Economics of open-access publishing
October 22, 2011
[This post is mostly a rehash of a comment I made on the last one, but I guess more people see posts than comments. Oh, and I will try to post something about sauropod vertebrae Real Soon Now.]
Last time out, Michael Richmond suggested that one way towards an open-access world is pointing out to decision makers that open-access publishing/reading is cheaper, and commented “that approach will only work if the open-access journals are much less expensive. Are they?”
As I’ve noted elsewhere, the difficulty in shifting to author-pays open access is that universities’ libraries and research departments are funded separately, so that when the extra costs to the latter result in savings for the former, it doesn’t look like a good deal (in the short term) for the research departments.
But let’s ignore that for now, and imagine a perfect economy where universities could shift money from the subscriptions that libraries buy to the publication fees that departments pay. If we could reassign all that money, would the universities spend more or less in total?
The answer may surprise you. A recent article on the Poetic Economics blog shows that Elsevier’s 2009 profits of more than $2.075 billion, divided by the world’s total scholarly output of 1.5 million articles per year, comes out to $1383 per article.
Now as it happens, PLoS ONE’s publication fee is $1350 — $33 less.
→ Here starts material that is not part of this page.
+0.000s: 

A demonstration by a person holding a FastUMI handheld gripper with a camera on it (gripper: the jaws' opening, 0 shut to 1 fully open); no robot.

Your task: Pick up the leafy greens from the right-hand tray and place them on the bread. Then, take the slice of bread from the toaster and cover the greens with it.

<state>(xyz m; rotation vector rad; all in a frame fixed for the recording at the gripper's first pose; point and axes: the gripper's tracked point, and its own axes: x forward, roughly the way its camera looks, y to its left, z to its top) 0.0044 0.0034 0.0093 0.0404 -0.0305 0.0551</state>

So think about it. That means the money that Elsevier alone takes out of academia — not its turnover but its profits, which are given to shareholders who have nothing to do with scholarly work — is enough to fund every research article in every field in the world as open access at PLoS ONE’s rate.
(And remember that PLoS is now making a profit at that rate — no longer living off the grants that helped to get it started. At a rate of $1350 per article, it’s not just surviving but flourishing, so we know that that’s a reasonable commercial rate to charge for handling an open-access academic article with no limits on length or on number of high-resolution colour figures.)
Isn’t that … astonishing?
Isn’t it … scandalous?
ONE COMMERCIAL PUBLISHER is taking out of the system enough money for everything to be open to the world. Everything. In the world. Open to the world.
if we all stopped buying Elsevier journals — just Elsevier, no other publisher — and if we threw away the proportion of the savings that Elsevier spends on costs, including salaries; then the profits alone would have been sufficient to fund every single research article in the world to be published in PLoS ONE — freely available to the whole world.
What would this mean? Dentists would be able to keep up with the relevant literature. Small businesses would be able to make plans with full information. The Climate Code Foundation would have a sounder and more up-to-date scientific basis for its work. Patient groups would be able to understand their diseases and give informed consent for treatment. Medical charities, amateur palaeontologists, ornithologists and so many more would have access to the information they need. Researchers in third-world countries could have the information they need to cope with life-threatening issues of health, food and water.
We can have all that for our $2.075 billion per year. Or we can keep giving it to Elsevier’s shareholders. Giving it, remember: not buying something with it. Don’t forget, this is not the money that Elsevier absorbs as its costs: salaries, rent, connectivity, what have you. This is their profit. It’s pure profit. This is the money that is taken out of the system.
So, yes, open access is cheaper. Stupidly cheaper. Absurdly, ridiculously, appallingly cheaper.
Update (later the same day)
In an article posted just an hour ago, Cambridge research-group head Peter Murray-Rust comes right out and says it: closed access means people die. That’s the bottom line. Follow his syllogism:
- Information is a key component of health-care
- Closed access publishers make money by restricting access to information.
- The worse the medicine and healthcare, etc. the more people die.
Are any of those statements false? And if not, is there any way to construe them that doesn’t lead by simply logic to the conclusion that closed access means people die? I don’t see one.
CORRECTION (Monday 24th)
Please see Jeff Hecht’s comment below for an important correction: Elsevier’s annual profits are “only” 60% of the figure originally cited. Which means we’d need to throw in Springer’s profits, too, in order to open-access everything. My bad — thanks for the correction, Jeff.